Home » excel » excel – Counting duplicate data which satisfy conditions and remove data

excel – Counting duplicate data which satisfy conditions and remove data

Posted by: admin April 23, 2020 Leave a comment


The sample file has been uploaded to MediaFile.

Background Information

Section 1: In the sample file, “Sheet1”

a.  Values in “Column A” are the original name. For example from Cell A1:
    “>hg19_refGene_NM_000392_0 range=chr10:101542463-101542634 5'pad=0 3'pad=0 strand=+ repeatMasking=none”

b.  Values in “Column B” is a value that correspond to values in Column A, for example  
    from Cell B1 which correspond to value in Cell A1: “ABCC2”  

Section 2: In the sample file, “Sheet2”

a.  In the Sheet2, the values from Sheet1 have been separated to clarify the data because  
    in Sheet1, everything is packed in one cell. 

b.  Column A represents “GENE”, which refers to the value in Column B in Sheet1, for example,  
    “ABCC2” from Section 1 of this article.

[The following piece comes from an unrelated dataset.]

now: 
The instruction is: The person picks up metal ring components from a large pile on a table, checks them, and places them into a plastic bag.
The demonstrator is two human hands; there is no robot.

c.  Column B represents “refGENE”, an example of refGENE is “NM000392” which come from the  
    original name from “Sheet1”

d.  Column C represents “CHROMOSOME”, this is another value that was derived from Values in  
    Column A of Sheet1, for example, “chr10”

e.  Similar Idea, “EXON START” came from the original name in Column A of Sheet1, for  
    example “101542463”

f.  And “EXON END” came from the original name in Column A of Sheet1, for example “101542634”

The Challenge is to develop a program that can solve the following requirements:

Requirement 1: counting for each gene, the number of times each refGene is observed, e.g.:

Table Example refGENE COUNT
NM000927 29
NM00078 32
NM00042 32
. .
. .
. .

enter image description here

Note: The way I do it is to use SUMPRODUCT in Excel, however, I don’t know how to put everything in a simple table.

Requirement 2:
This requires comparing values in two different rows, Please note that this requires using the original name from “Sheet1”. Please don’t use the separated value from “Sheet2”.
Basically, it is query each row, if Gene, Chromosome, EXONSTART, EXON END are the same, then remove rows with the least frequent refgene. I will explain further below.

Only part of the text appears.